··· DATA SEGMENT ···
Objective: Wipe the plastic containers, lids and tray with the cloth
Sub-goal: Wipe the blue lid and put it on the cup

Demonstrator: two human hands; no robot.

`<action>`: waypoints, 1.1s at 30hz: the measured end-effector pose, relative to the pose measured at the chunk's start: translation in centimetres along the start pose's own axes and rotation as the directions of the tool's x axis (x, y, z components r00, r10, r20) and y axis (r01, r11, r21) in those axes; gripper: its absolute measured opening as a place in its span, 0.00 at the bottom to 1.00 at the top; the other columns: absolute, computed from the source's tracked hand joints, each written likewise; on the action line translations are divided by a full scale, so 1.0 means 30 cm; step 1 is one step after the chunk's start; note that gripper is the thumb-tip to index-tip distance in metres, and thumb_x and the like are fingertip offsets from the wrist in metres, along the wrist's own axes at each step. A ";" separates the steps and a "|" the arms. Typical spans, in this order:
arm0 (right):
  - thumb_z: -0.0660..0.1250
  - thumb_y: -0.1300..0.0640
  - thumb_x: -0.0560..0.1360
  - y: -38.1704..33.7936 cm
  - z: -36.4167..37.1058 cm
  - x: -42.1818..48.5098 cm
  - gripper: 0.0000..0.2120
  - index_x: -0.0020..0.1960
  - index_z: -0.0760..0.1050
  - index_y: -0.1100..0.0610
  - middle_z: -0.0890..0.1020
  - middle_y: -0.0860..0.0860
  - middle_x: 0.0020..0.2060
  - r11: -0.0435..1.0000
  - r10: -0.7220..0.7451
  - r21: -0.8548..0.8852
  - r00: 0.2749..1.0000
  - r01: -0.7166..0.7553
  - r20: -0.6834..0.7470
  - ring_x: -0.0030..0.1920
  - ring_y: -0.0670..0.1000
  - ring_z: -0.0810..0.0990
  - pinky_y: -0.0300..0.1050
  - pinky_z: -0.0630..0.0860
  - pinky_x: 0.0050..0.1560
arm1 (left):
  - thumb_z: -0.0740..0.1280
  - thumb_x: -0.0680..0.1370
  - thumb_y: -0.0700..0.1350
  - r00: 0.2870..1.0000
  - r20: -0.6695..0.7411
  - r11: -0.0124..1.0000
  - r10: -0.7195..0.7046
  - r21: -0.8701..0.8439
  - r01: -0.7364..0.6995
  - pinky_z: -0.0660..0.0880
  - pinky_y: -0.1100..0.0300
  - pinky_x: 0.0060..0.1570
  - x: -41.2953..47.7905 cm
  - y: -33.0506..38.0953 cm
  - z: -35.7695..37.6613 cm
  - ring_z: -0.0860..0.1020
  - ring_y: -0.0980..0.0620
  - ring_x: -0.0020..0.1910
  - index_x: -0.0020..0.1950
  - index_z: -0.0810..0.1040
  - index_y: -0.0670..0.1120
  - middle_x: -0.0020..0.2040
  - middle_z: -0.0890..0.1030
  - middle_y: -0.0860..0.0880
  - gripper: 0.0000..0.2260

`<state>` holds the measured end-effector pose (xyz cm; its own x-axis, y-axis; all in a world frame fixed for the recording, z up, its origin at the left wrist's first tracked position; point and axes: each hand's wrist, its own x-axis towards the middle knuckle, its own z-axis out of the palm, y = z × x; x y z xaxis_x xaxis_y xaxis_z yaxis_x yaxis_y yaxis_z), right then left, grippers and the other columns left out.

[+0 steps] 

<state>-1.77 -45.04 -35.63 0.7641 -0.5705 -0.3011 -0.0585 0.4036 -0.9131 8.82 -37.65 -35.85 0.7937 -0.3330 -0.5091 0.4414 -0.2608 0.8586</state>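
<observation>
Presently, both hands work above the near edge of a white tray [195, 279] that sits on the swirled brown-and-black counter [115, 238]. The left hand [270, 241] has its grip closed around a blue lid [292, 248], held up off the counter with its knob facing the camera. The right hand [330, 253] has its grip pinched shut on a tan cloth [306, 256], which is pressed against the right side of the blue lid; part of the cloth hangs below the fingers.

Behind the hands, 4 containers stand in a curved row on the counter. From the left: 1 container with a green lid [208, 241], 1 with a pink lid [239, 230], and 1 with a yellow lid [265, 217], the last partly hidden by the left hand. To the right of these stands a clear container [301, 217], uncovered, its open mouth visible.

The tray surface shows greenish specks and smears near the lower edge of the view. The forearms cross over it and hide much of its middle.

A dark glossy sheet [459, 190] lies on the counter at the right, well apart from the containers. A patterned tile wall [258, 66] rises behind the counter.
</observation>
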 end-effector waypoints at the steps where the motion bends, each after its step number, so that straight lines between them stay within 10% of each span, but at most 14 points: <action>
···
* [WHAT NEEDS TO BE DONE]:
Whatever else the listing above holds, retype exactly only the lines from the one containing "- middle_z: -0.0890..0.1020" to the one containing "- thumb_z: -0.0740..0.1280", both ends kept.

* [RESPONSE TO THIS EXERCISE]:
  - middle_z: -0.0890..0.1020
  - middle_y: -0.0860..0.0860
  - middle_x: 0.0020..0.2060
  - r11: -0.0435..1.0000
  - r10: -0.7220..0.7451
  - r21: -0.8548..0.8852
  - r00: 0.2749..1.0000
  - r01: -0.7166..0.7553
  - r20: -0.6834..0.7470
  - ring_x: -0.0030..0.1920
  - ring_y: -0.0670..0.1000
  - ring_z: -0.0810..0.0990
  - pinky_y: -0.0300..0.1050
  - pinky_z: -0.0630..0.0860
  - pinky_x: 0.0050..0.1560
arm1 (left):
  - thumb_z: -0.0740..0.1280

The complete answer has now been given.